Déboussolés par l’échec probable du JCPOA, Biden et Bennett ont eu recours à de vieilles recettes : sanctions et pressions. Il s’agit d’une stratégie discréditée et ratée. Bennett l’a implicitement admis dans son interview au Sunday Times, lorsqu’il a déclaré qu’après 30 ans de guerre froide menée par Israël et les États-Unis, l’Iran continue d’enrichir.
Il est clair que la diplomatie américaine perd partout de sa force, ce qui fait que de plus en plus d’alliés traditionnels des États-Unis couvrent leurs relations par des alliances plus larges. Et plus ces derniers se tournent vers l’Est, plus ils s’engagent tous plus profondément avec la Chine. L’Iran a cette possibilité, puisqu’il rejoint l’OCS et s’intègre à la Communauté économique eurasiatique.
La quête de Biden, qui consiste à accumuler ces sanctions creuses et ces « réalisations » pour Israël, ignore la principale lacune de cette tactique : l’imprévisibilité des intentions israéliennes – ce qui conduit à la question de savoir si la politique de Biden rend plus ou moins probable que les États-Unis aient à mener une guerre majeure dans un avenir proche. Les États-Unis poursuivent un succès éphémère, tout en ignorant le risque stratégique d’un désastre bien plus grand.

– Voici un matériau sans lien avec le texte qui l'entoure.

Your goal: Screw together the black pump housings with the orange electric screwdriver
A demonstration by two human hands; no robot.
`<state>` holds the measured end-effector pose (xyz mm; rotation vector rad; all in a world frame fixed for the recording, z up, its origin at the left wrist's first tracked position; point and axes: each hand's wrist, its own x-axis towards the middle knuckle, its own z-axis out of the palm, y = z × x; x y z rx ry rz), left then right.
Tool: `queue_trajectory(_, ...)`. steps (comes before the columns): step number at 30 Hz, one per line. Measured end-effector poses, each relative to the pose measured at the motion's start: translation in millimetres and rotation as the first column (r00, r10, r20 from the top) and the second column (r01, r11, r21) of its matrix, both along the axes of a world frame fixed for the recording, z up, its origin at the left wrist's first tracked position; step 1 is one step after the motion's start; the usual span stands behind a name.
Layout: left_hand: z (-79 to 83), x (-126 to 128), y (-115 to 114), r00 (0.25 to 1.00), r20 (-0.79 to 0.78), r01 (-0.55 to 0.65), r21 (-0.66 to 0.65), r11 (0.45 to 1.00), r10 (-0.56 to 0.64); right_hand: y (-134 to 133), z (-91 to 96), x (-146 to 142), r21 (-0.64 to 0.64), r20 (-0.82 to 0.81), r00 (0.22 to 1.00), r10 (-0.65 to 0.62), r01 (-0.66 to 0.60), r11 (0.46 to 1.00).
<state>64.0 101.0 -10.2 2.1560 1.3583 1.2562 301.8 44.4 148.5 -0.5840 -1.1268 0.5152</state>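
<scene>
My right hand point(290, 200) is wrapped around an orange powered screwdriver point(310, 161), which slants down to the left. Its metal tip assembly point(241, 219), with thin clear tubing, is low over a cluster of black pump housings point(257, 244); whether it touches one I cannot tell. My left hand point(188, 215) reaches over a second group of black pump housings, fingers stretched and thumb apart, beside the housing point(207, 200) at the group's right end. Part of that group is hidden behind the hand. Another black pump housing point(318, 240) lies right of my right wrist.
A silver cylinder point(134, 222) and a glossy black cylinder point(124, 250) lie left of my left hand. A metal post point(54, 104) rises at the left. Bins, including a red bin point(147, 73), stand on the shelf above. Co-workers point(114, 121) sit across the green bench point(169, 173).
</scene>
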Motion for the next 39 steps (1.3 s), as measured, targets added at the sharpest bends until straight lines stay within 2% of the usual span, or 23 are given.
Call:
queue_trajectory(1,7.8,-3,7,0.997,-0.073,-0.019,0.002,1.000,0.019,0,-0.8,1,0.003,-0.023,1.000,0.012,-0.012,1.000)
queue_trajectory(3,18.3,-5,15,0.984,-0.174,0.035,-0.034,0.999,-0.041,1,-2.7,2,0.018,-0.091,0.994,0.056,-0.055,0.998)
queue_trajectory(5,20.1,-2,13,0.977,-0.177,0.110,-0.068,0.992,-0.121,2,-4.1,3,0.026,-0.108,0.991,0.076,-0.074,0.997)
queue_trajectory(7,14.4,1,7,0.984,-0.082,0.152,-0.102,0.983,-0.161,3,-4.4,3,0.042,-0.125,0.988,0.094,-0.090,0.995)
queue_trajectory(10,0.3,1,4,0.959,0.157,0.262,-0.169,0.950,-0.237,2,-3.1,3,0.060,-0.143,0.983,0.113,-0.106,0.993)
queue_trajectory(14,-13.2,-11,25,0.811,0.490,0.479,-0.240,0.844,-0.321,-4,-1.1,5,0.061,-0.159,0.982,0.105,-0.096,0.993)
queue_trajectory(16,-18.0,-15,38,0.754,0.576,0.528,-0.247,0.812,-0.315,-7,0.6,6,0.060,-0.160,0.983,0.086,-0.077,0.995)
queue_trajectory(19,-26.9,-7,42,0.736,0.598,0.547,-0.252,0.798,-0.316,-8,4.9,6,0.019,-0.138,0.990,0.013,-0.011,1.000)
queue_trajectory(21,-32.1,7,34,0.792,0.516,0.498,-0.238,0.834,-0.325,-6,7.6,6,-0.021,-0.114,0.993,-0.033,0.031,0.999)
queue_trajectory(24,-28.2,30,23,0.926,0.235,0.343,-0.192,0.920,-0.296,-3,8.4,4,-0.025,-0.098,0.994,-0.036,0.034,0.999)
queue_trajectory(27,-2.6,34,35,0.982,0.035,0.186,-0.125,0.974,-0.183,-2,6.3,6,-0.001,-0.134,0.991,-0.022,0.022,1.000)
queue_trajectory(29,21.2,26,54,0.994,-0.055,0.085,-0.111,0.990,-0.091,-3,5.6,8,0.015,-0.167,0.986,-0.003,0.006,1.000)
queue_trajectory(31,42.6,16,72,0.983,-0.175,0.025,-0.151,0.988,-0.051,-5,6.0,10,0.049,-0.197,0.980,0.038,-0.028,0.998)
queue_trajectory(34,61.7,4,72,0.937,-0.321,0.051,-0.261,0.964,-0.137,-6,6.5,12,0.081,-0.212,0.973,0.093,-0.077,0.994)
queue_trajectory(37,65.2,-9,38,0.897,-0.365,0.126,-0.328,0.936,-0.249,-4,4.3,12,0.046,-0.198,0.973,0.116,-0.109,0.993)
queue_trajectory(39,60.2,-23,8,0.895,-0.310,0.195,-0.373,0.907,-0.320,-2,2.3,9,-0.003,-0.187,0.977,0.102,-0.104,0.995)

L’analyste militaire israélien, Alon Ben David, a mis les choses à plat : Le statu quo continue, « à moins qu’Israël ne décide de lancer une attaque sur les installations nucléaires iraniennes ».
Nous devons nous demander pourquoi l’équipe de Biden a déployé le bombardier lourd B1-B pour sa « démonstration de force ». Ils doivent savoir qu’Israël supplie d’acheter, ou de louer, ces bombardiers B1-B depuis l’ère Obama. C’est « sur la table » depuis lors, a noté l’ancien ambassadeur israélien à Washington, Michael Oren. Sans aucun doute, c’est toujours le cas.
Biden penche-t-il vers la possibilité d’en vendre quelques-uns à Israël ? Israël pourrait alors tenter de détruire Natanz par ses propres moyens.
Biden est-il en train de tomber dans un piège israélien, croyant qu’Israël demandera toujours avant d’agir ? L’imprévisibilité des intentions des autres ne peut jamais être écartée.